Text Processing Pipeline

Segmentation

  • Divides the input text into several substrings called “runs”.

  • Runs are sequences of characters that share a common 'direction' (left-to-right or right-to-left) as well as a common script.

  • A “hard line break”, like an explicit newline or carriage return character, signals the end of a run.

  • Segmentation only produces bounds between runs. It does not modify the input text in any way.

Shaping

  • Instead of drawing an ASCII / UTF-8 character directly, a shaping engine is used to perform operations that make the text compatible with various languages.

  • Operations :

    • Substitution :

      • Necessary for ligatures.

        • For Latin languages this is not necessary, but languages like Arabic, etc., are completely wrong without ligatures.

    • Reordering :

      • Important for some characters outside the Latin alphabet.

    • Positioning :

      • Depending on the context, characters may want to move slightly.

      • One example of this is Kerning .

        • Bringing one character closer to another is an example of this, being super important for cursive fonts.

      • Depends on directionality.

        • Latin:

          • Left to Right -> Top to Bottom.

        • Arabic:

          • Right to Left -> Top to Bottom.

        • Japanese (Hiragana, Katakana, Kanji):

          • Top to Bottom -> Right to Left.

  • Libs :

    • HarfBuzz.

    • Uniscribe.

Kerning

  • Adjustment of horizontal space between specific pairs of glyphs (for example, “A” followed by “V”).

  • Kerning tables in font files specify fine-tuning offsets so that letter combinations appear optically balanced.

  • Applying :

    • Shaping Engines :

      • It's the primary mechanism for applying kerning in many modern text rendering systems.

    • Manual :

      • A layout engine or rendering system can apply kerning adjustments independently of the shaping engine, either using font metrics directly or user-defined adjustments.

    • Design Tools :

      • Software like Adobe Illustrator or Figma can allow manual kerning (user overrides), separate from the shaping engine's automatic adjustments.

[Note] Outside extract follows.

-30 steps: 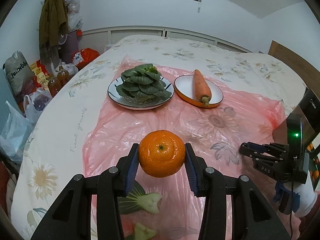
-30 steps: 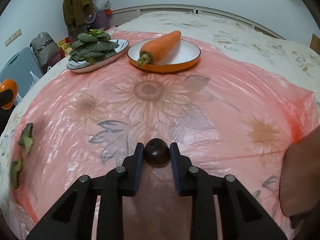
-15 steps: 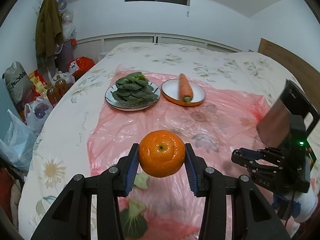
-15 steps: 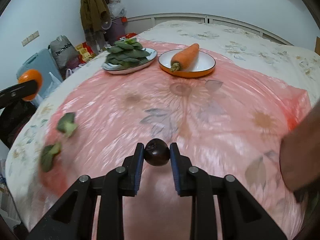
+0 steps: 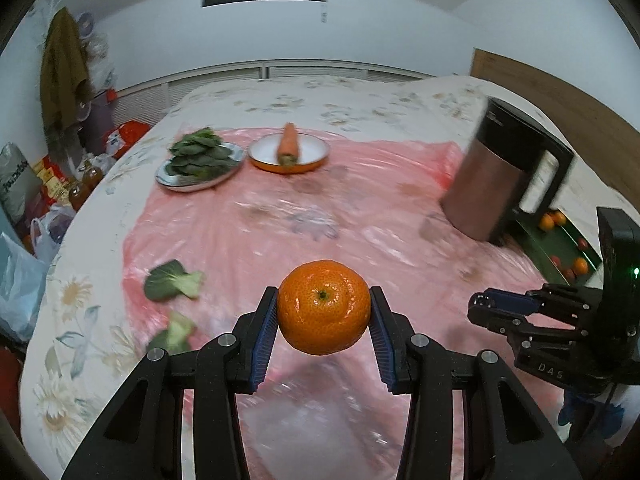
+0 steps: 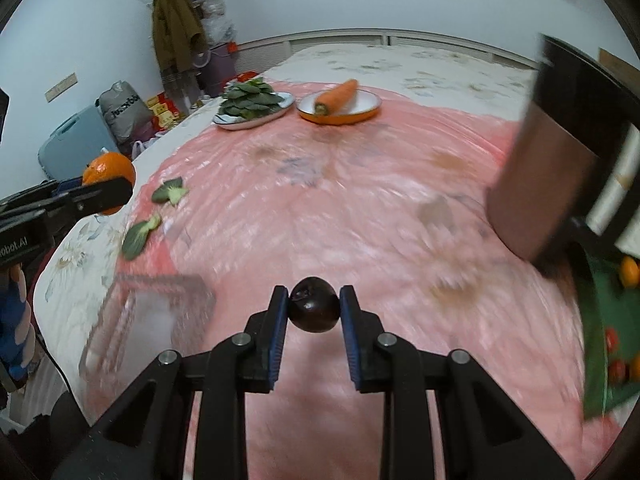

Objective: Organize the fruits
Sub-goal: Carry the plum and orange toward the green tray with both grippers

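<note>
- Tongs on the left point(image 5: 324, 312) grasp an orange mandarin point(image 5: 323, 306) between blue pads, lifted clear above a pink plastic sheet point(image 5: 320, 208) spread over a floral bed point(image 5: 360, 96).
- Tongs on the right point(image 6: 314, 312) are clenched on a small dark round fruit point(image 6: 314, 310), also held above the sheet.
- Far across the sheet, a plate of leafy greens point(image 5: 200, 160) sits just beside an orange-rimmed plate point(image 5: 308, 160) carrying a carrot point(image 5: 288, 144).
- Two loose green leaves point(image 5: 172, 282) lie near the sheet's left edge.
- A brown and black jug point(image 5: 496, 172) stands at the right.
- Beyond the jug, a green tray point(image 6: 612, 300) holds small orange and red fruits.
- A blurred wire basket point(image 6: 148, 320) shows at lower left in the right-hand view.
</note>
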Demonstrator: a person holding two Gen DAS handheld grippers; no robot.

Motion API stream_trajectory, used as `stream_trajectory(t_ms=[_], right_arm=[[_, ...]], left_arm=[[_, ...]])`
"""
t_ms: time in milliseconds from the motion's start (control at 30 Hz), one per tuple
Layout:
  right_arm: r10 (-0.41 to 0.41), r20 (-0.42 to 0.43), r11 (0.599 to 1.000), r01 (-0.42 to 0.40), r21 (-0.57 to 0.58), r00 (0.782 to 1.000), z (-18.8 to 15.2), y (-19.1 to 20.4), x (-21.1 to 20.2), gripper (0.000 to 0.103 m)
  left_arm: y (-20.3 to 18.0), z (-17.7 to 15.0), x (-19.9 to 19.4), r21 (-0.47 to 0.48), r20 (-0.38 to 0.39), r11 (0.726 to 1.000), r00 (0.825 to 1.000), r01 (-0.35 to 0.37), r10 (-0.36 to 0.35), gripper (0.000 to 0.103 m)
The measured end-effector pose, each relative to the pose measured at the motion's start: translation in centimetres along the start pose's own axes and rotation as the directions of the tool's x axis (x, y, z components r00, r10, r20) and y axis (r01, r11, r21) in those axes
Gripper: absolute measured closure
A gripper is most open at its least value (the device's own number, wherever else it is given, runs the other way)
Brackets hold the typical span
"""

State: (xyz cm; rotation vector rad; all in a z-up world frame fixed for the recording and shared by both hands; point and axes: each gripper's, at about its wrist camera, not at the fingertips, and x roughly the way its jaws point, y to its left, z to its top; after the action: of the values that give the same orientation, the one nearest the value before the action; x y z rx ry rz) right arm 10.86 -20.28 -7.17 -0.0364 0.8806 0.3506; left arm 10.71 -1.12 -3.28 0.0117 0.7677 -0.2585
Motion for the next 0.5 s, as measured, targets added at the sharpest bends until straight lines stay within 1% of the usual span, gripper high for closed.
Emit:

    • Web Browsers / CSS :

      • In web environments, the font-kerning  and letter-spacing  CSS properties may influence kerning behavior, even disabling shaping-based kerning.

  • Kerning Data can reside in :

    • GPOS  table :

      • More flexible, modern positioning.

      • OpenType.

    • kern  table

      • Legacy.

      • TrueType.

Rasterization

  • The process of converting a vector font to a bitmap font.

  • Challenges :

    • Hinting :

      • Adjusting glyph shapes to align with pixel grids for clarity at small sizes.

    • Anti-aliasing :

      • Smoothing jagged edges using grayscale or subpixel techniques.

    • DPI Scaling :

      • Scaling fonts appropriately for the screen’s physical density (dots per inch).

Layout

  • Text layout is the process of wrapping lines to fit a certain width, and optionally making the text “fit better” through a bunch of adjustments, like justification and hyphenation.

  • These adjustments are typically very dependent on the script being processed.

Hinting

  • Instructions embedded in an outline font (TrueType or PostScript) that tell the rasterizer how to align strokes to the pixel grid at small sizes.

  • Proper hinting reduces artifacts like uneven stroke widths or blurry edges when rendering on low-resolution screens.